#### Goal of the exercise
Return the run of lines below that opens with the line containing "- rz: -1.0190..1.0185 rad" and closes with the line containing "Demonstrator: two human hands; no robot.", keeping each one exact.

Stored items
§ §

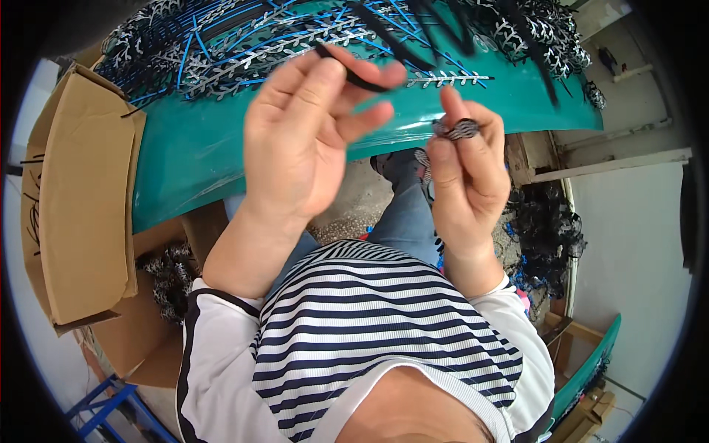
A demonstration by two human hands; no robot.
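Observation:
Above the near edge of the green-covered table, my left hand [303,125] pinches a thin black strip [365,83] between thumb and forefinger. The strip runs behind the thumb and across the other fingers, which are slightly blurred. To its right, my right hand [473,166] closes thumb and fingertips on a small black-and-silver curled piece [464,129]. What part of it lies behind the fingers is hidden. The two hands are apart. Just beyond them, silver leafy sprig [450,78] lengths with dark stems lie on the tabletop.
The green table [192,159] carries blue rods [193,44] and leafy heaps [517,37]. Blurred black strips [391,37] hang over it. An upright cardboard flap [88,192] and an open box [148,332] stand left. Black material [546,236] lies on the right floor.

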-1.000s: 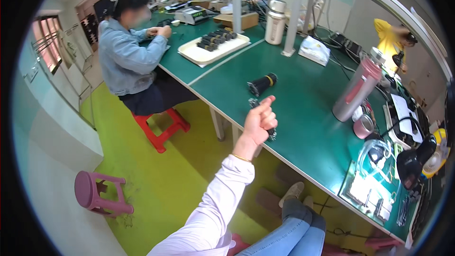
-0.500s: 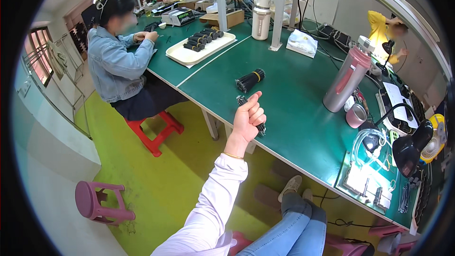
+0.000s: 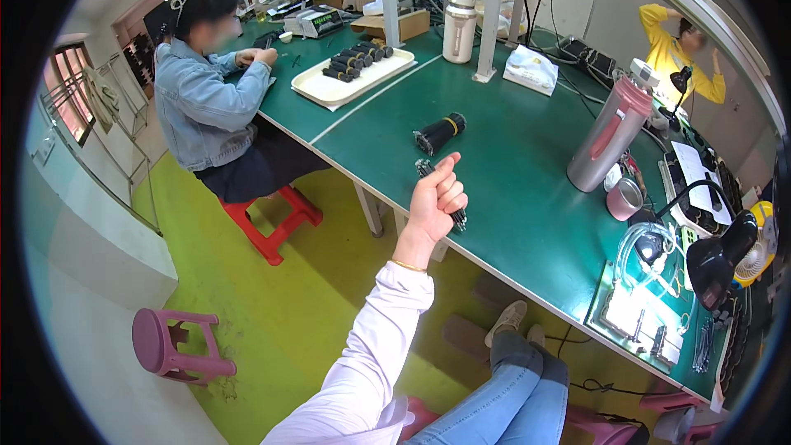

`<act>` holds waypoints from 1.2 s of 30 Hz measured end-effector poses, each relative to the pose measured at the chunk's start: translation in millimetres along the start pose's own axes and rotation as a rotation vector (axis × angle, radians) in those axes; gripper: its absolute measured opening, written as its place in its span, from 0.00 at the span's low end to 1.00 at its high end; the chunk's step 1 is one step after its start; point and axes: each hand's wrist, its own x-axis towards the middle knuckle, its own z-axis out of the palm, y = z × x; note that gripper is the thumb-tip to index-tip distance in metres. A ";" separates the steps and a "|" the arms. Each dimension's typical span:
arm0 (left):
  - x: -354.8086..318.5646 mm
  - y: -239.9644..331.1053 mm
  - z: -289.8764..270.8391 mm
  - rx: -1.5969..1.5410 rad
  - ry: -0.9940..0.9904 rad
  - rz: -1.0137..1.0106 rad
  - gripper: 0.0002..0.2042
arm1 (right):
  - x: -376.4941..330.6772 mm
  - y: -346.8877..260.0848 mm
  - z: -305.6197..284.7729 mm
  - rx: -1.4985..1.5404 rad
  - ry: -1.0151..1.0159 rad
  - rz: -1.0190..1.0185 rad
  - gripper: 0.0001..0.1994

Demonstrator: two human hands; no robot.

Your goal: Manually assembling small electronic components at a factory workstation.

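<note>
My left hand (image 3: 434, 202) is closed in a fist above the near edge of the green table. A bundle of thin black wires (image 3: 459, 219) with silvery ends pokes out on both sides of the fist; its middle is hidden by my fingers. Just beyond the hand, a second black wire bundle (image 3: 440, 133), bound with a yellow band, lies on the table. My right hand is out of view.
On the green table (image 3: 511, 173) stand a cream tray (image 3: 367, 88) of black bundles, a cream flask (image 3: 459, 25), a pink-grey bottle (image 3: 608, 138) and a lamp (image 3: 718, 259) over a lit fixture (image 3: 638, 321). A co-worker (image 3: 206, 99) sits at left, near a purple stool (image 3: 183, 348).
The view has shifted slightly. My left hand keeps its grip on the wire bundle, almost in the same place. The person in yellow at the far right has raised their arms.
</note>
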 end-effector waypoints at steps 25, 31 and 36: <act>9.2 4.2 -2.8 -0.047 -0.032 -0.052 0.08 | -226.0 99.6 86.8 0.332 0.204 0.420 0.10; 7.2 0.0 -7.2 -0.072 -0.119 -0.039 0.11 | -246.7 109.4 95.1 0.386 0.262 0.462 0.10; 1.4 1.6 -8.2 -0.084 -0.102 -0.034 0.11 | -237.0 111.6 91.5 0.391 0.259 0.437 0.10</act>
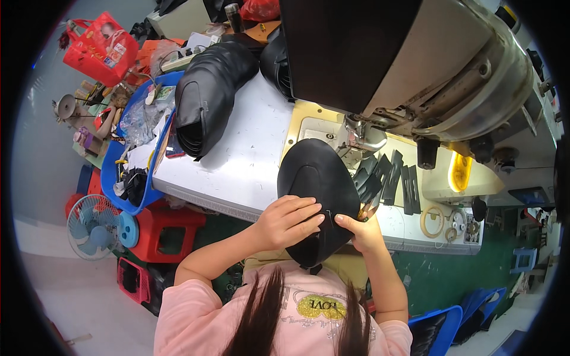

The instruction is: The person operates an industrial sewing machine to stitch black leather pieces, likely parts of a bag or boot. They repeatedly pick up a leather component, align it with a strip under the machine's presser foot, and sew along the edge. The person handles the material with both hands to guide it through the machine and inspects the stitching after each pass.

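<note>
A black leather piece point(317, 178), oval with a curved seam line and a small metal-coloured mark, is held tilted between my body and the sewing machine point(362, 136). My left hand point(291, 221) grips it from the left, with bent fingers pressed onto its face. On its right edge my right hand point(361, 228) holds on, thumb on top and the other fingers mostly hidden. A small pointed tool, perhaps thread snips point(369, 210), shows by the right fingers. Beside it lie several narrow black strips point(389, 178) on the machine bed.
On the white table point(249, 136) lies a stack of similar black pieces point(208, 95). A blue tray point(110, 160) full of scraps adjoins the table's left end. Below are a red stool point(169, 228) and a fan point(94, 227). The large machine head overhangs the right side.
</note>
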`<state>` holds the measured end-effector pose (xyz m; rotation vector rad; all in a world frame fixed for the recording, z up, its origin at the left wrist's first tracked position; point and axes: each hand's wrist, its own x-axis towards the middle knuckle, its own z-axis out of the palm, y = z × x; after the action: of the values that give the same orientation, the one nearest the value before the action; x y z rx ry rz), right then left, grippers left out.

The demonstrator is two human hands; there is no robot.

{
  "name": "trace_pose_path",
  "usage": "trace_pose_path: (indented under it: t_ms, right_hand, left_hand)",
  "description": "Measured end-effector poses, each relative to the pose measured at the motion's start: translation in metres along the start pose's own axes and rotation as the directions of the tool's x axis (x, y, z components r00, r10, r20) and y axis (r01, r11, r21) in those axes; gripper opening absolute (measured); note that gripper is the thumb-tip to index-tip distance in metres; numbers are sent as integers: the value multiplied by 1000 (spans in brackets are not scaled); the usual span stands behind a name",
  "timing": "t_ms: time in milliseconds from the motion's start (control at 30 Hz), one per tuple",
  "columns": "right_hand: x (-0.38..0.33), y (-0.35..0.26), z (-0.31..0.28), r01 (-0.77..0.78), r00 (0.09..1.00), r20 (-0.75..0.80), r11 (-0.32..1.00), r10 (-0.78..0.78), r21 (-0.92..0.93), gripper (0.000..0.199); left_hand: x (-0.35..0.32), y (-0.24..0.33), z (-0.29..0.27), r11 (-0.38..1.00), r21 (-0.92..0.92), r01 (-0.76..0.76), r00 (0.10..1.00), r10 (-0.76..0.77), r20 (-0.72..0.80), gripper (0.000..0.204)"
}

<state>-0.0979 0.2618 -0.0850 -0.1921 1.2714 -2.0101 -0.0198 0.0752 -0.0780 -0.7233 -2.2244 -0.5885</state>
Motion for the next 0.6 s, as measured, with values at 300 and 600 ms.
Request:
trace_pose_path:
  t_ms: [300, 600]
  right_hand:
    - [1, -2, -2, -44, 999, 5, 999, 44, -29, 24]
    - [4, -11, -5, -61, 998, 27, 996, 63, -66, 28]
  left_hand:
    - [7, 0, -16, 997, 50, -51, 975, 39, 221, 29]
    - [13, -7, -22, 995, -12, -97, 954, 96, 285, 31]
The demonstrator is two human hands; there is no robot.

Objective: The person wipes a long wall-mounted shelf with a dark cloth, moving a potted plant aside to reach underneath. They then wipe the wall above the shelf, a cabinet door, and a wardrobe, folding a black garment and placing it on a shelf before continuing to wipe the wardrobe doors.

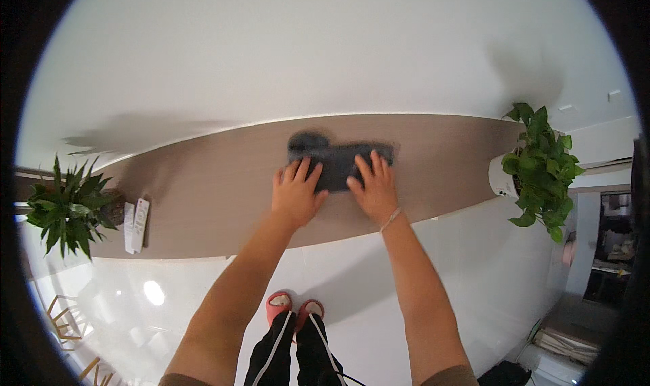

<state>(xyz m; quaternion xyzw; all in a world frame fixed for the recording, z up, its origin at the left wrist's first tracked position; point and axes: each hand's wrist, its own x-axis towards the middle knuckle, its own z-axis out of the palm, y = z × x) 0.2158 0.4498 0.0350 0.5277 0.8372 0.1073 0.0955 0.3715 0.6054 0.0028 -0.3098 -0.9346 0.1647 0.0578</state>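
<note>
Wooden shelf (217, 196) along a white wall — both hands, left hand (294, 195) and right hand (374, 188), press flat, fingers spread, on a dark cloth (336, 163); nothing gripped. Pushed sideways, it might bunch up or slide off the edge.

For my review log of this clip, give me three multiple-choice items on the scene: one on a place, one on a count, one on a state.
1. Where does the dark grey folded cloth lie?
A. on the long brown wooden shelf
B. on the floor
C. in a basket

2. How many green leafy potted plants stand on the shelf?
A. none
B. two
C. four

3. How are the left hand and right hand placed?
A. clenched in fists
B. raised off the cloth
C. flat, fingers spread on the cloth

Answers: 1 A, the cloth rests mid-shelf against the white wall. 2 B, one plant at the left end, one plant at the right. 3 C, both palms press down on its near edge.
</note>
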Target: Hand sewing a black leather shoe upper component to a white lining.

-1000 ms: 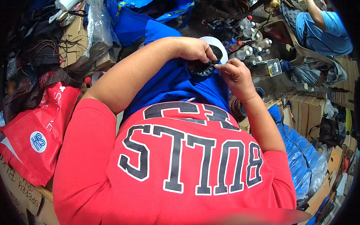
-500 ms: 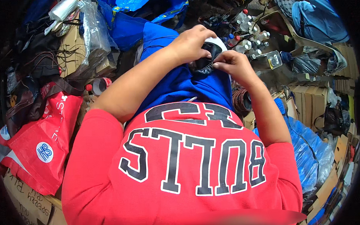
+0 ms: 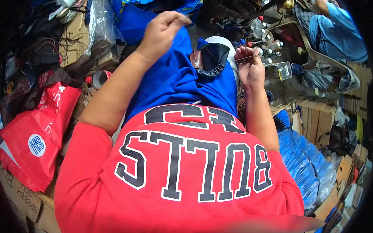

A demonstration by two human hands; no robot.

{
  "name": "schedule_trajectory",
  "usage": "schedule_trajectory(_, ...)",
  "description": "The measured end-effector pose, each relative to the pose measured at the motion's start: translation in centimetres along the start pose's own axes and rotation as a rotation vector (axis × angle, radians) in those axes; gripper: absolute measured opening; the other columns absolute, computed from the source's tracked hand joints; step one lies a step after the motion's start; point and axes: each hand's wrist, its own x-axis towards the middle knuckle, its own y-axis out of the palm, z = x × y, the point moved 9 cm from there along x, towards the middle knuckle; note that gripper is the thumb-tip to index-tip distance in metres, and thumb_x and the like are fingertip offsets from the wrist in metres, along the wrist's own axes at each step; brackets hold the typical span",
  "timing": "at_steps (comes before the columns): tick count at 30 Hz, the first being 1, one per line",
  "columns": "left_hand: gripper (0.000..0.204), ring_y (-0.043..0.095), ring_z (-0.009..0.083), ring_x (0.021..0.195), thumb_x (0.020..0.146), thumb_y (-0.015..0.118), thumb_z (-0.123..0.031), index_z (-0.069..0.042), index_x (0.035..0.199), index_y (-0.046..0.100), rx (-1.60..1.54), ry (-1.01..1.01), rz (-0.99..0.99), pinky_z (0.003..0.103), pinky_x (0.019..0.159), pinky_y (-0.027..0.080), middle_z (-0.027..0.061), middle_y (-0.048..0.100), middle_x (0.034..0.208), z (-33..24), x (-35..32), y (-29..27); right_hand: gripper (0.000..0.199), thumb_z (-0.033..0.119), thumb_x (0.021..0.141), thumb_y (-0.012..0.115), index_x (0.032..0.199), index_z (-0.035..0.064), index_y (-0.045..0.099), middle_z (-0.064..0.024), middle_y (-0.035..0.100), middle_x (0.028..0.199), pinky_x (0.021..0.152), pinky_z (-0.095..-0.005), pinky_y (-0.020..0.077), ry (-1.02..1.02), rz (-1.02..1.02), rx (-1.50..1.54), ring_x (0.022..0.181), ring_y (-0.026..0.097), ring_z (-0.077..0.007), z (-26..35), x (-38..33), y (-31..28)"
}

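Grey floor (image 3: pixel 283 93) beside cardboard boxes (image 3: pixel 318 117)

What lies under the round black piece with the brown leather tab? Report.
Blue cloth and a curved white band show around the black piece; whatever lies beneath is covered.

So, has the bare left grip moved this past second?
Yes: the left grip went leftward, away from the round black piece, and now overlaps the big blue plastic bag in view.

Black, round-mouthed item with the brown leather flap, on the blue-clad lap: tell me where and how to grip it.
The near rim of the black, round-mouthed item seems the best hold: come from the person's belly side, thumb inside, fingers outside. The mouth gapes toward the camera, while the brown leather flap covers the left edge.
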Motion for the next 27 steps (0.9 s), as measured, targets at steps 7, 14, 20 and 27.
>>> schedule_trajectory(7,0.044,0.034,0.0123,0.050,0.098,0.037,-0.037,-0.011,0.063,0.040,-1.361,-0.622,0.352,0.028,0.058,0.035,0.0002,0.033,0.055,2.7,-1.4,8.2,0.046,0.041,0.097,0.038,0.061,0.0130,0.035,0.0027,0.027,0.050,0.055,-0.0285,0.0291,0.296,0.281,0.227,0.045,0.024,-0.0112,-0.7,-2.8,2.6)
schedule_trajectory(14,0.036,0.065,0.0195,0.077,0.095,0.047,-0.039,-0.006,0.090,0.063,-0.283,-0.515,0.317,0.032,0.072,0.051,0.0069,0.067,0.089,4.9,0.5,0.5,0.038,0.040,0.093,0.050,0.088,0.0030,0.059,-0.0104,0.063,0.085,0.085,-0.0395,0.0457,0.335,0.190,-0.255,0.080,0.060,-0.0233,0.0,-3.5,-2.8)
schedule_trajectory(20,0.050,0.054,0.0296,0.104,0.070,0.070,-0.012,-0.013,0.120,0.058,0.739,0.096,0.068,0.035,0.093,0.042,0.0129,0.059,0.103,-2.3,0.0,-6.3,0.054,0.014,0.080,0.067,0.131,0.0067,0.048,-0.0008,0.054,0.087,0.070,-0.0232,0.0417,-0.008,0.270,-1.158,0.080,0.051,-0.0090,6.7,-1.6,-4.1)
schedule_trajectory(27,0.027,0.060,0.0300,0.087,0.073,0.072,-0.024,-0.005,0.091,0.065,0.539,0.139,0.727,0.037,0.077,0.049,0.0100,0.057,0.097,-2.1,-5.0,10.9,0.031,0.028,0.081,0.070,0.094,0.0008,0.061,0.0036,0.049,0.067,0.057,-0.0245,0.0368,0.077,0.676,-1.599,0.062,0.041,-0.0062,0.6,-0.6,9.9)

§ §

#### Answer box
  - rz: -1.0190..1.0185 rad
  - gripper: 0.0001..0.1994

Demonstrator: two human hands; no robot.

The required answer is now complete.